Although there’s eight times the number of single-precision processing cores, performance only increases twofold from double to single precision. This is due to the application being memory bandwidth bound and double-precision data being twice the size of single precision. This simple example of Jacobi relaxation of the Poisson equation demonstrates a significant performance increase over CPUbased implementations. It also shows how one can achieve at least an order of magnitude boost in speed over a CPU for many similar applications.
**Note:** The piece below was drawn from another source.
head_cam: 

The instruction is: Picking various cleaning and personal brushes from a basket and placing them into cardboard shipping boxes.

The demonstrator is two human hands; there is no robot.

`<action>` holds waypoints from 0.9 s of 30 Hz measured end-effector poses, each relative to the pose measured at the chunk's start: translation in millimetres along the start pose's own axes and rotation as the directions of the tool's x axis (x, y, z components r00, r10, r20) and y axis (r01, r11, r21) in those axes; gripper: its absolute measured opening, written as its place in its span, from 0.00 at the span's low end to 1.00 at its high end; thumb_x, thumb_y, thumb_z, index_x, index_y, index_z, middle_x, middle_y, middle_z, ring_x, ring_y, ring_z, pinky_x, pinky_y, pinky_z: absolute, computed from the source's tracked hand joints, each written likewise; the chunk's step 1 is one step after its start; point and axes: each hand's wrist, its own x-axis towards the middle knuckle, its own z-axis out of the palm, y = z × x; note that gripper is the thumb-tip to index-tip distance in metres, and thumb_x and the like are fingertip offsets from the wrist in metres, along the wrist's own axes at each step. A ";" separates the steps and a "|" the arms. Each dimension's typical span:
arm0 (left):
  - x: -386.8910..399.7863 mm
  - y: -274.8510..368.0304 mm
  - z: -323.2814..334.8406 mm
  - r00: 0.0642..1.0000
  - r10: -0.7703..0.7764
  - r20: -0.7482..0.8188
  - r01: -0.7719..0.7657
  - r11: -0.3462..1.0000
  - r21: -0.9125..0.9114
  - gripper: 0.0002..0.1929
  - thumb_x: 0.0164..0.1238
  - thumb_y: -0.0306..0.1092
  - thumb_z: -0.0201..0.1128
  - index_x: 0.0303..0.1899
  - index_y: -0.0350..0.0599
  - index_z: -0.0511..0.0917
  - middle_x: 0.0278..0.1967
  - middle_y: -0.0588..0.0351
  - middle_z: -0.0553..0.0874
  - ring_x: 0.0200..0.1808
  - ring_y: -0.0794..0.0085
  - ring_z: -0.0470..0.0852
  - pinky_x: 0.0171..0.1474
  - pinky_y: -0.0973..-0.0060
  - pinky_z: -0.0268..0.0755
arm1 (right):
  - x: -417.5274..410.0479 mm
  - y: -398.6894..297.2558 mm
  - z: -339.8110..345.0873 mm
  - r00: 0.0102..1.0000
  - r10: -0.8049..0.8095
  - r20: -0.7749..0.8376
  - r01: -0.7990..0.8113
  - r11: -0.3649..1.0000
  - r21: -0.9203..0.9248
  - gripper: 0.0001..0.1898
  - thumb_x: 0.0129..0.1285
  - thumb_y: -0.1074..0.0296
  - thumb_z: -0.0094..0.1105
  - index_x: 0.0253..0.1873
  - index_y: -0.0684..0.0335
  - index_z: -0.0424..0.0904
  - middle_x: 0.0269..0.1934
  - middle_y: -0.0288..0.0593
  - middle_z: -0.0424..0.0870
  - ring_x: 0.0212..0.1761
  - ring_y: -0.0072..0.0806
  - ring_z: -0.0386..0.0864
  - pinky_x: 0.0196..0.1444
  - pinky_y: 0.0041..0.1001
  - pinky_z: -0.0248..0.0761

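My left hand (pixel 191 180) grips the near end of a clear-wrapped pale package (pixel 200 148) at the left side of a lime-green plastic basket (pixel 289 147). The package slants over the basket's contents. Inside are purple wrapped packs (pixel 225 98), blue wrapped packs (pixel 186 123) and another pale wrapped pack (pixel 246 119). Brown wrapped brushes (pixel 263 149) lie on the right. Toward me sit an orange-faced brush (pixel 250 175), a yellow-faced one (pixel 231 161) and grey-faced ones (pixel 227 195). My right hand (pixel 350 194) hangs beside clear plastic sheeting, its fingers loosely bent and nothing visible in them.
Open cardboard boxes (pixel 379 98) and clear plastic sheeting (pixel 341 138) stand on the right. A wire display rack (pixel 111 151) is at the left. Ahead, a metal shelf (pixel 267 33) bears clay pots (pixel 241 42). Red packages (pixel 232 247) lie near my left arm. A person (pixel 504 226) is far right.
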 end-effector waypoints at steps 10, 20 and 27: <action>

For more computationally intensive applications, such as molecular dynamics and n-body problems, even greater acceleration occurs because memory bandwidth is no longer the bottleneck and the 240 cores can run at full occupancy. In these cases, 20X jumps in speed are possible and have been demonstrated in academic and commercial codes such as Nanoscale Molecular Dynamics (NAMD) from the University of Illinois at Urbana-Champaign.
Computations such as finite difference methods can also scale to multiple GPUs and multiple nodes. It’s possible to configure a workstation with up to four Tesla cards, giving it a total of 960 cores, 16 Gbytes of device memory, and almost 4 TFLOPS of peak computing power.